Iwona, Kondzio : Miło mi, że wam się podobają moje fotografie (choć chyba szumnie to brzmi, fotografie kojarzą mi się bardziej z papierem).... co do konkursów ? hmmm... powiem szczerze, że nie raz przeglądałam ale mają baaardzo wysokie wymagania... kilka razy brałam udział w takich konkursach fotograficznych gdzie zazwyczaj modelką była moja Anielcia.... nawet kilka razy wygrałam, ale to takie tam zabawki, czy książeczki... na poważniej to chyba bym się nie kwalifikowała....

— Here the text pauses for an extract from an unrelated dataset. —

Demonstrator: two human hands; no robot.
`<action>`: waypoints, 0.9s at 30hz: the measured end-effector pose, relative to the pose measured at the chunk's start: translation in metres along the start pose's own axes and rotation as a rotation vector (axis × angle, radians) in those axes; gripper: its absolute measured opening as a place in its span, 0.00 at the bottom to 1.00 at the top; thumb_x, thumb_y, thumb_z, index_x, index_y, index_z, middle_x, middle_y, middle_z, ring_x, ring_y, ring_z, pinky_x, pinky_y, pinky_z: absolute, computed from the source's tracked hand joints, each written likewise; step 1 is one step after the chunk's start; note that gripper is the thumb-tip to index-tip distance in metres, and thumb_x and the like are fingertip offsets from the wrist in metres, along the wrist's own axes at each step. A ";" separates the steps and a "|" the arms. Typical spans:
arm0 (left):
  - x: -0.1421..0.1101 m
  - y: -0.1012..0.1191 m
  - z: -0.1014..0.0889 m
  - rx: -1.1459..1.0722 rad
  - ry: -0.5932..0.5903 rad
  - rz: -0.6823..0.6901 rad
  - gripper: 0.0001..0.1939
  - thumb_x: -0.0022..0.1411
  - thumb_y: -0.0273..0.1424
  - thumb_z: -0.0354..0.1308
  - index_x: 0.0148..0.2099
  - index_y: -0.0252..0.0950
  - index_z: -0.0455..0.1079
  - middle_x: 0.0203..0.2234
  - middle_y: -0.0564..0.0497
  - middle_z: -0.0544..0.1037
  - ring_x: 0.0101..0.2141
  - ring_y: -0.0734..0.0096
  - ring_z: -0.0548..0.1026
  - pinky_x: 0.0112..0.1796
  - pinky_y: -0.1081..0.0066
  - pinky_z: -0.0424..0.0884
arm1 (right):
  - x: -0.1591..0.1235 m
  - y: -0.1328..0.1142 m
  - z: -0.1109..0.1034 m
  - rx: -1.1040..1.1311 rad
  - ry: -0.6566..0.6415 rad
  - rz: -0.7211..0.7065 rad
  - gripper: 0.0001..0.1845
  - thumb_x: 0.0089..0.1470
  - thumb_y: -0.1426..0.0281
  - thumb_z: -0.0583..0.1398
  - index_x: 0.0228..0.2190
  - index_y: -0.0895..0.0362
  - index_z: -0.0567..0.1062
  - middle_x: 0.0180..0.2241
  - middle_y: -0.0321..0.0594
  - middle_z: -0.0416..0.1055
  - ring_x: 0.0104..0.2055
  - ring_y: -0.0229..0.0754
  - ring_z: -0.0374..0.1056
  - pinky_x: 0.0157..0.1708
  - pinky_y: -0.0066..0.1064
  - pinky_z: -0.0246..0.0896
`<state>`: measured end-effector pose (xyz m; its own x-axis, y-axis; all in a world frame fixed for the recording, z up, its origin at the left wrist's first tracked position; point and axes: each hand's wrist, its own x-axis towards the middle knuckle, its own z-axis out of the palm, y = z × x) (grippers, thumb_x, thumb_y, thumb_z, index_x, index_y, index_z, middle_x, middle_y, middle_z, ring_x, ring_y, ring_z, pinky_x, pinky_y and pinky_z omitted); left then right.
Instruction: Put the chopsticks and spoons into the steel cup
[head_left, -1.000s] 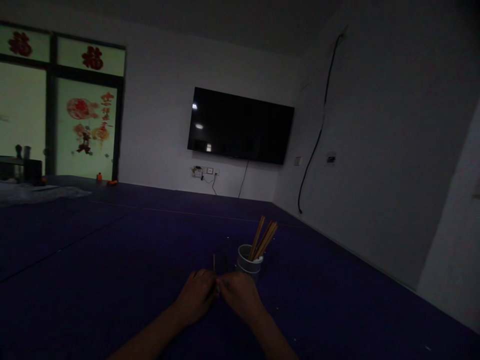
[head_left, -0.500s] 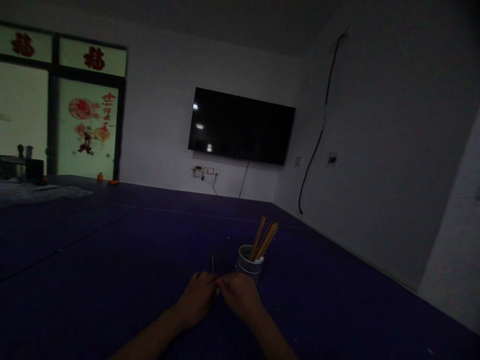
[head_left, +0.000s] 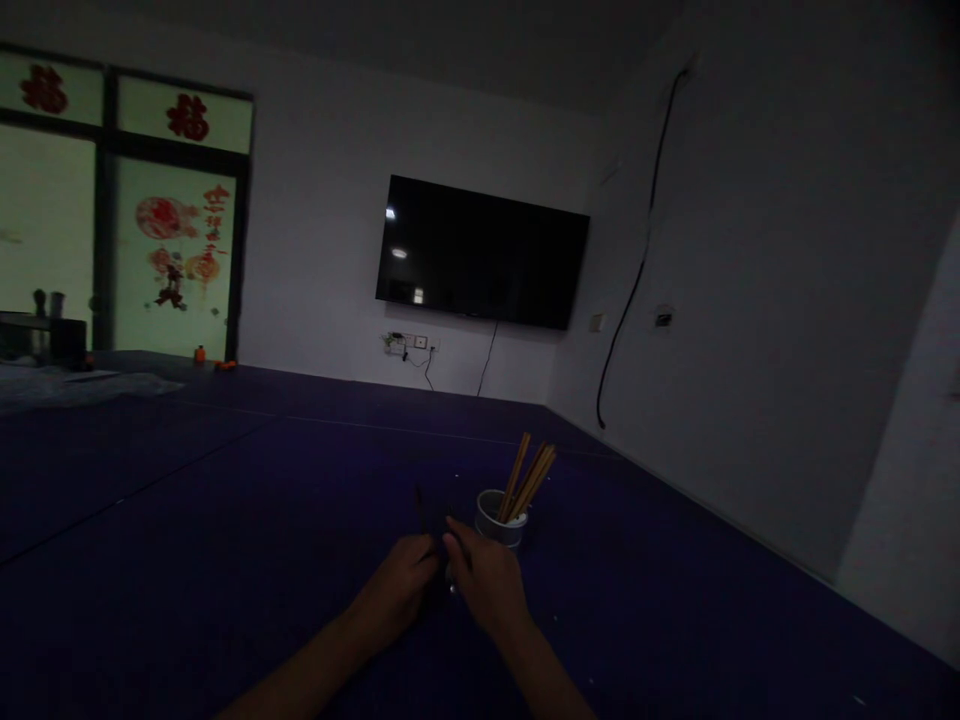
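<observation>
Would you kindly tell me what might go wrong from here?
The right hand overlaps the grey cup in view, so a sideways nudge might tip it. The wooden chopsticks rise above the rim and lean to one side, so they could spill if the cup tips. The small shiny item by that hand is hard to make out in dim light and might be fumbled.

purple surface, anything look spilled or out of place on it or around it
A few small pale specks lie scattered on the purple surface, like stray debris. A black cable dangles down the right-hand wall, which looks untidy. Just beyond the right hand, the grey cup of sticks stands upright.
</observation>
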<state>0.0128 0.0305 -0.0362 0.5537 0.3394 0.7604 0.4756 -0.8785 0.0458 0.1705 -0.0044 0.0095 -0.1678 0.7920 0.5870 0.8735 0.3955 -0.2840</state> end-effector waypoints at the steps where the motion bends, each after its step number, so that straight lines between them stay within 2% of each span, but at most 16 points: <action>1: 0.000 0.001 -0.001 0.029 0.021 0.036 0.13 0.61 0.20 0.43 0.35 0.36 0.67 0.31 0.48 0.72 0.34 0.70 0.69 0.35 0.70 0.66 | 0.000 0.000 0.000 0.004 0.015 -0.013 0.22 0.61 0.61 0.47 0.50 0.54 0.71 0.40 0.44 0.76 0.38 0.44 0.73 0.36 0.30 0.62; 5: 0.002 0.004 -0.003 0.139 0.061 0.145 0.11 0.63 0.22 0.44 0.38 0.35 0.68 0.29 0.49 0.72 0.34 0.69 0.68 0.37 0.67 0.65 | -0.002 -0.002 0.000 0.032 0.069 -0.086 0.23 0.60 0.59 0.48 0.51 0.54 0.70 0.31 0.42 0.77 0.29 0.41 0.72 0.31 0.28 0.62; 9: 0.003 0.006 -0.004 0.252 -0.041 0.235 0.07 0.62 0.24 0.50 0.40 0.36 0.69 0.36 0.49 0.74 0.38 0.69 0.68 0.44 0.64 0.63 | -0.004 -0.007 -0.001 0.142 0.061 -0.102 0.24 0.60 0.57 0.49 0.50 0.56 0.71 0.22 0.37 0.73 0.23 0.39 0.68 0.26 0.27 0.59; 12: 0.003 0.005 -0.003 0.324 -0.107 0.265 0.06 0.60 0.25 0.55 0.40 0.38 0.69 0.40 0.50 0.74 0.41 0.69 0.69 0.46 0.64 0.62 | -0.002 -0.012 -0.001 0.269 0.054 -0.083 0.22 0.60 0.58 0.49 0.45 0.56 0.74 0.25 0.39 0.75 0.25 0.38 0.69 0.28 0.27 0.60; 16: 0.005 0.006 -0.005 0.337 -0.108 0.257 0.05 0.60 0.26 0.55 0.39 0.38 0.70 0.41 0.50 0.74 0.45 0.67 0.68 0.48 0.62 0.61 | 0.000 -0.015 -0.003 0.434 0.110 -0.050 0.22 0.60 0.58 0.49 0.35 0.57 0.77 0.28 0.41 0.75 0.27 0.39 0.70 0.30 0.27 0.61; 19: 0.008 0.010 -0.013 0.345 -0.044 0.250 0.07 0.63 0.28 0.52 0.41 0.39 0.70 0.48 0.49 0.72 0.51 0.63 0.65 0.53 0.58 0.57 | 0.001 -0.011 -0.005 0.560 0.233 0.037 0.23 0.58 0.55 0.49 0.31 0.58 0.76 0.28 0.42 0.75 0.29 0.40 0.69 0.31 0.28 0.62; 22: 0.011 0.014 -0.023 0.361 0.041 0.240 0.12 0.65 0.26 0.47 0.45 0.39 0.70 0.53 0.50 0.70 0.56 0.61 0.59 0.55 0.55 0.54 | 0.002 -0.003 -0.011 0.660 0.423 0.210 0.24 0.55 0.52 0.52 0.30 0.59 0.76 0.24 0.40 0.72 0.25 0.39 0.67 0.26 0.27 0.60; 24: 0.011 0.016 -0.026 0.344 0.073 0.243 0.14 0.65 0.24 0.44 0.45 0.39 0.70 0.53 0.51 0.70 0.55 0.62 0.60 0.54 0.56 0.55 | 0.003 0.004 -0.016 0.718 0.577 0.322 0.25 0.53 0.50 0.53 0.30 0.60 0.75 0.21 0.37 0.69 0.22 0.37 0.63 0.23 0.27 0.57; 27: 0.009 0.015 -0.022 0.259 0.088 0.253 0.14 0.65 0.24 0.43 0.43 0.37 0.70 0.47 0.49 0.74 0.48 0.65 0.67 0.50 0.60 0.61 | 0.006 0.015 -0.023 0.783 0.773 0.418 0.26 0.51 0.49 0.54 0.32 0.61 0.74 0.19 0.35 0.67 0.20 0.37 0.61 0.22 0.27 0.56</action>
<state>0.0096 0.0126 -0.0146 0.6202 0.0822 0.7801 0.4946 -0.8129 -0.3075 0.1932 -0.0041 0.0266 0.6223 0.5418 0.5649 0.2306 0.5628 -0.7938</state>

Iwonadm: wszystko, wszędzie, różnie się budzi do życia.... u mnie np forsycje ciągle jeszcze śpią w pączkach, a na około u sąsiadów już kwitną... zastanawiam się czy taki mikroklimat tu mam koło potoczka w moich krzakach, czy jakaś odmiana inna ? Choć dwie odmiany mam i kupa... ani jedna ani druga....

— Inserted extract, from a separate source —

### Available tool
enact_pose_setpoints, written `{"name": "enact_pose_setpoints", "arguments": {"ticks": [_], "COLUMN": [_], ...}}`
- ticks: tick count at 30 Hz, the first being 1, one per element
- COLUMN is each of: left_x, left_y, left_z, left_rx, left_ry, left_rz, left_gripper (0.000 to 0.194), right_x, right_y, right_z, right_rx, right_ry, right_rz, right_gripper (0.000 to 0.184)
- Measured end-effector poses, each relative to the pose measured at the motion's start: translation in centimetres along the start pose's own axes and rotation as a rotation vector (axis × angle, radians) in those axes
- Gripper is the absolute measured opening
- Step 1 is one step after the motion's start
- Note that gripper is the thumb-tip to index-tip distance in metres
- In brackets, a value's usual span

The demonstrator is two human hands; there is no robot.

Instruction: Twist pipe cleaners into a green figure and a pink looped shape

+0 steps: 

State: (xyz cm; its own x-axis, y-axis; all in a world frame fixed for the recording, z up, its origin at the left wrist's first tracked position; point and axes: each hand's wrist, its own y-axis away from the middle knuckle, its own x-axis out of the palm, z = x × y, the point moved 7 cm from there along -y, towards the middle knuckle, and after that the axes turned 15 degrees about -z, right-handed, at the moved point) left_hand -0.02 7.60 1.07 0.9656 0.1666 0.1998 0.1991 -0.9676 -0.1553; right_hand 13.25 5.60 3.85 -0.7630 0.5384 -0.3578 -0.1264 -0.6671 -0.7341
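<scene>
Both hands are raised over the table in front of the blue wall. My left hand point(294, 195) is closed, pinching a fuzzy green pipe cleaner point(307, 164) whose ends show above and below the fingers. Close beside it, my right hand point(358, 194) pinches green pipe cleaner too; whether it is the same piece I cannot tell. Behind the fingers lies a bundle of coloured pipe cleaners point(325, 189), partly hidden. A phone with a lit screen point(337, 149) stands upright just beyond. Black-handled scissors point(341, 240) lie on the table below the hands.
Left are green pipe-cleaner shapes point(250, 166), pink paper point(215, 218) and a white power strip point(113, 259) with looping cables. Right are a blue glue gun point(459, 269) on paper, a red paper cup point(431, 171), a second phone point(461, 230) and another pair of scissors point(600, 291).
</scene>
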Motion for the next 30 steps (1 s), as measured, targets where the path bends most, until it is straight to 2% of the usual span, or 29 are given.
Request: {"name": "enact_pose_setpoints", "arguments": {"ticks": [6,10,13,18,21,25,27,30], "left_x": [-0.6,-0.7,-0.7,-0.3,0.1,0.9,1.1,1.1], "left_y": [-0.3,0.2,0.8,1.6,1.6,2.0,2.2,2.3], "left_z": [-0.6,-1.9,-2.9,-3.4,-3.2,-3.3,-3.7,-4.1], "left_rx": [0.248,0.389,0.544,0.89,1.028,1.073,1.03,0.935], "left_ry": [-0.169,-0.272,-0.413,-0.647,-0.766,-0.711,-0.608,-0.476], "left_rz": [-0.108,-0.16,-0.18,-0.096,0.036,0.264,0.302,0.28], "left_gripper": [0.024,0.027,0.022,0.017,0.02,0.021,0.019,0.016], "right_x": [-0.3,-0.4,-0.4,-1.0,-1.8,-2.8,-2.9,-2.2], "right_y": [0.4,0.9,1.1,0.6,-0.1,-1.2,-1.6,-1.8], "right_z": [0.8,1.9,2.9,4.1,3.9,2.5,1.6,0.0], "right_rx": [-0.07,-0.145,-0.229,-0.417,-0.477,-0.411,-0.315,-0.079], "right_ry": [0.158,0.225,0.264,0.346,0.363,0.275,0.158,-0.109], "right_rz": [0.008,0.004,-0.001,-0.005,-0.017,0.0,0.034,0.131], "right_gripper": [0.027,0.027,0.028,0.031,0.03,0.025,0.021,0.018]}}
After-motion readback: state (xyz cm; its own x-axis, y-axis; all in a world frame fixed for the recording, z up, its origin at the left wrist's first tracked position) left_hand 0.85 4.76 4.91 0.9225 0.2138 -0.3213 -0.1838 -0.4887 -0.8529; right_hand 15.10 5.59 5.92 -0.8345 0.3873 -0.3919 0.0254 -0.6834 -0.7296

A jeszcze wam chciałam coś pokazać.... Przychodzą do mnie kurki sąsiadki...
Wszystko było ok do czasu.... przychodziły jak wyrzucałam odpadki na kompost i się stołowały... czasem jakaś zapędziła się na mój ogród, ale to rzadko.... poskubała trawkę i uciekała do siebie.... Ale od kilku dni przychodzi do mnie już z pięć kur i kogut....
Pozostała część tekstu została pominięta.